De estas 1.531 ejecuciones hipotecarias, 272 fueron sobre viviendas nuevas y 1.259 sobre viviendas usadas. Además, 364 casos correspondieron a personas físicas y 1.167 a personas jurídicas.

En lo que respecta al cuarto trimestre del pasado año, el número de ejecuciones hipotecarias se situó en las 849 en la región, cifra que representa una variación del 2,41% en comparación con el trimestre anterior y un 66,14% respecto al mismo periodo del año anterior.

Del total de ejecuciones hipotecarias iniciadas en el cuarto trimestre de 2018, 517 afectaron a viviendas en fincas urbanas y 18 a fincas rústicas. El dato de ejecuciones hipotecarias de viviendas en fincas urbanas implica una variación de un 40,87% respecto al mes anterior y una tasa interanual del 82,69%.

DATOS NACIONALES

A nivel nacional, el número de ejecuciones hipotecarias sobre viviendas habituales se situó en 6.523 en 2018, cifra un 40,7 por ciento inferior a la de 2017.

De este modo, las ejecuciones hipotecarias sobre viviendas habituales encadenan cuatro años de retrocesos después de que en 2017, 2016 y 2015 bajaran un 48,3 por ciento, un 30,3 por ciento y un 12,6 por ciento, respectivamente.

Sólo en el cuarto trimestre de 2018 se registraron 1.551 ejecuciones hipotecarias sobre viviendas habituales, un 31,2 por ciento más que en el trimestre anterior, pero un 28,9 por ciento menos que en el cuarto trimestre de 2017.

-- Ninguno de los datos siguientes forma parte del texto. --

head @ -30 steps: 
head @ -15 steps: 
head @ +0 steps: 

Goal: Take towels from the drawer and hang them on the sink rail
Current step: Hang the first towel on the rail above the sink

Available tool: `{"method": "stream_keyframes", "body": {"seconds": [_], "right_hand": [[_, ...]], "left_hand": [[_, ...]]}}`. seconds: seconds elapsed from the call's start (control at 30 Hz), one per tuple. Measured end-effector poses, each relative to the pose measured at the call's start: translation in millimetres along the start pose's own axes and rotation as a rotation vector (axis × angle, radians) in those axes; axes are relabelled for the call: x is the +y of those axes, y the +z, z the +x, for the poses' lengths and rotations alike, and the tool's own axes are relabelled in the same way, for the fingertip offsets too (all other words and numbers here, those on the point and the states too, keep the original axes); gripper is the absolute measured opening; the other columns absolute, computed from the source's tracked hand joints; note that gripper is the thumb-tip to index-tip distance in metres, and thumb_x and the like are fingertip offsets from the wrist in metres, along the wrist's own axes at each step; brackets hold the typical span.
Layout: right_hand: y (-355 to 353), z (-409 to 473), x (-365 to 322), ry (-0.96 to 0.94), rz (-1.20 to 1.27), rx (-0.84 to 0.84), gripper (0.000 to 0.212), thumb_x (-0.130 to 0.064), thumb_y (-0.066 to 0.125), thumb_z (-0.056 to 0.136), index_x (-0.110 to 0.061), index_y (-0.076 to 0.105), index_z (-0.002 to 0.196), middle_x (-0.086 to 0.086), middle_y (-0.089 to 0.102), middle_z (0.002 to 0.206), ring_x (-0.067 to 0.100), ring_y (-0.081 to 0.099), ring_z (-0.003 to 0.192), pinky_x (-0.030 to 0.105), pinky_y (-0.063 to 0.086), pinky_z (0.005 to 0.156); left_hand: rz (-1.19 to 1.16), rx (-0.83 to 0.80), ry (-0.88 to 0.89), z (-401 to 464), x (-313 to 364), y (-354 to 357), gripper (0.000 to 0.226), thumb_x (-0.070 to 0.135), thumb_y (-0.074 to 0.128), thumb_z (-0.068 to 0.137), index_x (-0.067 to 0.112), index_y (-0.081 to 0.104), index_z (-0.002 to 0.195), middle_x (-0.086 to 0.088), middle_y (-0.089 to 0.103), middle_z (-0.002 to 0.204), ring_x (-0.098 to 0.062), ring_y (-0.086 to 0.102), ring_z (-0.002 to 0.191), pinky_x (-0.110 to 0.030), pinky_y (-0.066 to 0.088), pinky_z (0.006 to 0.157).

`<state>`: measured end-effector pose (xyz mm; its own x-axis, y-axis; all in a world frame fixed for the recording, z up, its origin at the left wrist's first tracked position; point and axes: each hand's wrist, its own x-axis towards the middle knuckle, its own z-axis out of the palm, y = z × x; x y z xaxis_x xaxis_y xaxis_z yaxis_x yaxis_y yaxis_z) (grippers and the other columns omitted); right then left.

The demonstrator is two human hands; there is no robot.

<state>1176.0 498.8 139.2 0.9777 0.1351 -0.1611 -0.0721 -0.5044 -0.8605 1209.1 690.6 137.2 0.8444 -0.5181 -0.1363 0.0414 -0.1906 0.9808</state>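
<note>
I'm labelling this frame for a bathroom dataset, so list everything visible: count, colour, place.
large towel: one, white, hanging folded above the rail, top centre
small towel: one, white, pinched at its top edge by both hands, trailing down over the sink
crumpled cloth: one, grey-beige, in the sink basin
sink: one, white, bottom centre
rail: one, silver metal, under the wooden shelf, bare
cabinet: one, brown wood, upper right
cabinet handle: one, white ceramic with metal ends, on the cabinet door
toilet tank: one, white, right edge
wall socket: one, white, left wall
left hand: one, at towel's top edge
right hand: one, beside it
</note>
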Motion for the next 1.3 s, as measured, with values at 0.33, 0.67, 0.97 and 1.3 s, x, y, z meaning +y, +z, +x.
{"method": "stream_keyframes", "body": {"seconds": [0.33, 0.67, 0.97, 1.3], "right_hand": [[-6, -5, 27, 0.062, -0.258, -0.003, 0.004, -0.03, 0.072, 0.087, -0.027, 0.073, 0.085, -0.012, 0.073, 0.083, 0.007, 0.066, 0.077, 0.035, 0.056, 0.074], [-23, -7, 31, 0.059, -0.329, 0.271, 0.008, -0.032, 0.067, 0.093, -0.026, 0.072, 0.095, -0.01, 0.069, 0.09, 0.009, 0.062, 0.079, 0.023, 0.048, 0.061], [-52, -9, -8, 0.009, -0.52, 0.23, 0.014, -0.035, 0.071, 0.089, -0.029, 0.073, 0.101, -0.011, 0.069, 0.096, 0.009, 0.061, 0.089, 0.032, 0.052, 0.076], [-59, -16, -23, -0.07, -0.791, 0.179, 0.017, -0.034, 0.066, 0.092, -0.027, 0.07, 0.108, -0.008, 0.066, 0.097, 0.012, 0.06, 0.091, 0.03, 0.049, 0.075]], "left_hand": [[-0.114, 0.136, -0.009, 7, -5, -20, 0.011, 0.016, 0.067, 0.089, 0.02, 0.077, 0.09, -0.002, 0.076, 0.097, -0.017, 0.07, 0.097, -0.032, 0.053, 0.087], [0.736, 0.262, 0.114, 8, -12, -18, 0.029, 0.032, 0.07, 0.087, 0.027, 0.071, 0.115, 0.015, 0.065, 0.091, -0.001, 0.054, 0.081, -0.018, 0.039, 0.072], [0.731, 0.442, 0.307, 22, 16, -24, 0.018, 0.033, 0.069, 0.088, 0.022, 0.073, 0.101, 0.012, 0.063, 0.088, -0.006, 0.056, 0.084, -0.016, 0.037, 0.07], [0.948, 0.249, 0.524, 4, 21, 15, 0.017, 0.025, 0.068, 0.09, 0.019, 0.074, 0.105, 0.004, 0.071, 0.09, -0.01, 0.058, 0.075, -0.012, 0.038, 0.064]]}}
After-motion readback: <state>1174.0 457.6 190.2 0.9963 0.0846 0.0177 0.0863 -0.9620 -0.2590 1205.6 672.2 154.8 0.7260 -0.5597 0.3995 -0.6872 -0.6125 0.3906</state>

El objetivo principal de esta estadística es ofrecer trimestralmente el número de certificaciones de ejecuciones hipotecarias iniciadas e inscritas en los Registros de la Propiedad durante el trimestre de referencia. Estadística recuerda que no todas las ejecuciones de hipoteca terminan con el lanzamiento (desahucio) de sus propietarios.

En 2018 se iniciaron 53.857 ejecuciones hipotecarias, un 1,6 por ciento más que en 2017. De ellas, 51.314 afectaron a fincas urbanas (donde se incluyen las viviendas) y 2.543 a fincas rústicas.

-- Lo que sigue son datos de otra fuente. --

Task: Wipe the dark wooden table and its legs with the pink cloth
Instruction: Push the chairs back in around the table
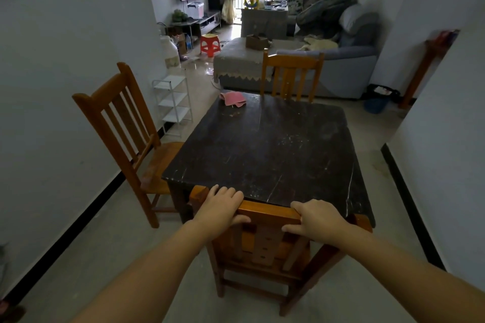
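The dark wooden table [267,149] stands in front of me, its top scratched and dusty. The pink cloth [233,98] lies crumpled at the table's far left corner, out of reach of both hands. A wooden chair [265,249] is pushed against the table's near edge. My left hand [219,208] grips the left end of the chair's top rail, fingers over it and thumb on the near side. My right hand [319,220] grips the rail's right part the same way. The table legs are mostly hidden.
A second wooden chair [126,136] stands at the table's left side and a third chair [291,76] at its far side. A white rack [173,102] stands by the left wall. A sofa [341,60] lies beyond, a blue bin [376,102] to the right.
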A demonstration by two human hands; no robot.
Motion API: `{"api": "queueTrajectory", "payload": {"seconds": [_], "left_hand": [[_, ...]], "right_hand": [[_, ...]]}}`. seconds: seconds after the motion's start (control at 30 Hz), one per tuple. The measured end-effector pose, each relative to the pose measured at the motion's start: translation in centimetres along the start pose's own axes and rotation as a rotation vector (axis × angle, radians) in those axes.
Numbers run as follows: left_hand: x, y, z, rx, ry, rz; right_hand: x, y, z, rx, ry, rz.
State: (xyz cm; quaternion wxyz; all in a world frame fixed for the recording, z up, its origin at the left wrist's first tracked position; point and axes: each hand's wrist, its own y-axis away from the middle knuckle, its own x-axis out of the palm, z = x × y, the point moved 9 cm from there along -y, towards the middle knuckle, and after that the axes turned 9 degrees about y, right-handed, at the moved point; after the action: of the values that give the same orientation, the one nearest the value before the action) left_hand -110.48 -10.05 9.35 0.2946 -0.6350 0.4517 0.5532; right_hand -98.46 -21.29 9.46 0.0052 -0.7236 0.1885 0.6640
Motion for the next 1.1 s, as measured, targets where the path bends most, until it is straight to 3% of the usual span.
{"api": "queueTrajectory", "payload": {"seconds": [0.1, 0.17, 0.23, 0.3, 0.43, 0.77, 0.9, 1.1], "left_hand": [[-0.1, 0.0, 0.0, 0.001, 0.002, 0.057], [-1.2, 0.0, -1.1, 0.1, -0.044, 0.076], [-4.2, 0.3, -1.4, 0.225, -0.104, -0.015], [-7.9, 0.5, 0.9, 0.233, -0.106, -0.149], [-13.4, 2.0, 11.6, 0.014, -0.049, -0.265], [-16.3, 9.7, 44.0, -0.45, 0.091, -0.279], [-20.0, 9.5, 52.3, -0.435, 0.192, -0.285], [-25.8, 4.9, 58.7, -0.335, 0.204, -0.346]], "right_hand": [[-0.1, -0.6, 0.5, -0.048, -0.007, 0.117], [-1.5, -1.3, 1.2, -0.078, -0.062, 0.177], [-4.3, -3.1, 2.3, -0.098, -0.117, 0.127], [-7.7, -6.0, 3.9, -0.115, -0.13, -0.014], [-11.8, -13.8, 9.5, -0.161, -0.123, -0.171], [-17.5, -32.8, 30.4, -0.221, -0.185, -0.237], [-20.6, -39.5, 36.0, -0.157, -0.238, -0.225], [-24.8, -46.9, 39.2, -0.064, -0.266, -0.249]]}}
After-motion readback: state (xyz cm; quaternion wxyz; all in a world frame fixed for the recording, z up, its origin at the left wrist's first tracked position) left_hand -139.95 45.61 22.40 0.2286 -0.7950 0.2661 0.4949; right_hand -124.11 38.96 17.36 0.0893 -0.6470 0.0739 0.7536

Las ejecuciones hipotecarias sobre fincas urbanas aumentaron un 3,2 por ciento en relación a 2017. Dentro de las fincas urbanas, 25.903 ejecuciones correspondieron a viviendas, un 6,6 por ciento menos, y de ellas 8.912 eran ejecuciones sobre viviendas de personas físicas, cifra un 38,2 por ciento inferior a la de 2017.

Por su parte, las ejecuciones hipotecarias sobre viviendas de personas jurídicas se incrementaron un 27,8 por ciento en el año, hasta las 16.991, mientras que las realizadas sobre solares aumentaron un 24,2 por ciento y totalizaron 3.352.